長い大人の手足を放り出して、男性らしい低い声で子供のような泣き声をあげた。
「こ、ここどこぉ? こわいよぉ!」
「っ……」
「……」
「嘘……」
昔の記憶が消えたことによる記憶の混乱が起こり、一時的に幼児退行を起こしているのだろうとフィオナはすぐに見当がついた。
しかしお付きの騎士たちも、侍女たちも、政敵であるマーシアも彼の行動に息をのみ、凝視して誰も言葉を発さなかった。
瞳からこぼれ出る涙をぬぐって、鼻水を垂らしてぐずぐずと泣くメルヴィンにあっけにとられて全員が硬直していた。
……随分な醜態です、メルヴィン。
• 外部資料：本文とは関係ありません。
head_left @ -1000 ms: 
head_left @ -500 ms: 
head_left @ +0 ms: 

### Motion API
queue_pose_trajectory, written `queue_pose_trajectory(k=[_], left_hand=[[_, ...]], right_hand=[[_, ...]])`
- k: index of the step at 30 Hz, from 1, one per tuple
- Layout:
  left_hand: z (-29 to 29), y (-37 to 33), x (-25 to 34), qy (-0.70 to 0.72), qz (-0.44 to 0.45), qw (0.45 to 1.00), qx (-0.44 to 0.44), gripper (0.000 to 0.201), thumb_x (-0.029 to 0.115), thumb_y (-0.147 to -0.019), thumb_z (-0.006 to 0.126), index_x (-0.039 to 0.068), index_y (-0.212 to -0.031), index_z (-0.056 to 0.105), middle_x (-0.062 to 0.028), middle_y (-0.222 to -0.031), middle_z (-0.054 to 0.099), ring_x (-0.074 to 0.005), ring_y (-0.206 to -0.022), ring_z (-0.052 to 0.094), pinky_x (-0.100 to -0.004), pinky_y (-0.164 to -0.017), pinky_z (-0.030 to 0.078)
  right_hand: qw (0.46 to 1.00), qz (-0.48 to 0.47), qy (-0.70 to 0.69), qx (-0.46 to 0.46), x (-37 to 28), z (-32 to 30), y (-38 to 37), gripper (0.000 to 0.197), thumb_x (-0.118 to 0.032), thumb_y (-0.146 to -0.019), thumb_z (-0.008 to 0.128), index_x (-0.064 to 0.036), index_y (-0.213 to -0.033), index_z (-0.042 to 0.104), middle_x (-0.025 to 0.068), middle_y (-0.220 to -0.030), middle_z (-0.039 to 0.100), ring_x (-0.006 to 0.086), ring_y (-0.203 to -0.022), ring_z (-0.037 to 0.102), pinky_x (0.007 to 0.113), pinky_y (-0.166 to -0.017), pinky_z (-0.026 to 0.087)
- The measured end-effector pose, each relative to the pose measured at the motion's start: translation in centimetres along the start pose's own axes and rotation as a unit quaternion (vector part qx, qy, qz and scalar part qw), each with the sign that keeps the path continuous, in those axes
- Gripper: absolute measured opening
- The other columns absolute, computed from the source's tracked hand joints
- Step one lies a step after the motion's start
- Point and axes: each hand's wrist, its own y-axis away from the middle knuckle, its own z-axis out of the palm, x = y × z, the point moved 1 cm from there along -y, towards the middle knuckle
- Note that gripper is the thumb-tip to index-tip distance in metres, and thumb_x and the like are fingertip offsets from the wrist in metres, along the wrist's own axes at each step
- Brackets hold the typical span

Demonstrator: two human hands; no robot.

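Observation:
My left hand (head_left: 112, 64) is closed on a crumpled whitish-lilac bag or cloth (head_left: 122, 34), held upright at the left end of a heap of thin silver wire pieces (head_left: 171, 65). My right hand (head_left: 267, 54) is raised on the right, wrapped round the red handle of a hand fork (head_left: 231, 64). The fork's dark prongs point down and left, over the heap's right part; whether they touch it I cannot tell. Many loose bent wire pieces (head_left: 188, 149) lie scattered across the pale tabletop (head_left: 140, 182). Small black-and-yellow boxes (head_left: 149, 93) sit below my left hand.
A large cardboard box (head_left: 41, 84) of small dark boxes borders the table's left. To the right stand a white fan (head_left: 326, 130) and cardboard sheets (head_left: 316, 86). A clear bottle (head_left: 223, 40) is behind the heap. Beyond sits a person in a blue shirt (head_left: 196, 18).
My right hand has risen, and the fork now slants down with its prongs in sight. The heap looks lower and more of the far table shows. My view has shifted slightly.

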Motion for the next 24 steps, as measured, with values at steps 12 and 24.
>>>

きっと多くの人の心に強く残りますよ。
心の中でフィオナはそう呟いてから、すこし性格が悪かっただろうかと考える。
フィオナの中ではこの行為は正当性のあるものだし、今までされていたフィオナの暴力と屈辱に比べればなんてことないもののはずだ。
しかし周りにいる人間はとても深刻そうで、しかし、怯えていた騎士の一人がこらえきれないとばかりに「くっ」と声をあげる。
「くはっ……っ、どういう、な、え? っくくっ」
混乱しつつも、ありえない醜態に堪えられなくなった騎士の一人がおもむろに笑い声をこぼした。
「おいっやめろって、後で処罰されるぞっ」
言いながらも、笑いが堪えられないとばかりにもう一人も笑いをこらえながら制止した。
もちろん笑ってられる事態ではない。主の事を考えるのならば、すぐに彼を人目につかない場所へと連れていくべきだ。
主が主ならば従者も従者だなと思いつつ眺めていると、泣いているのに笑われて馬鹿にされたと思ったらしいメルヴィンは、顔を赤くして傷ついた様子で「も、もういい!」と口にしながら立ち上がる。
「は? え、メルヴィン様!」
「すぐに追いかけろ!」
騎士たちに見切りをつけて走り出すと、彼は体は大人なので足が速く騎士たちをあっという間に置いて去っていく、あの様子では自分の離宮もわからないだろう。
精々城中の人に醜態をさらして回ればいいなとフィオナは考えつつ、その後ろ姿を見送った。
アレだけ自分をひどい目に会わせていた彼だが、わんわん泣いているところを見るとやっとスカッとした気持ちになってふうっと息をついた。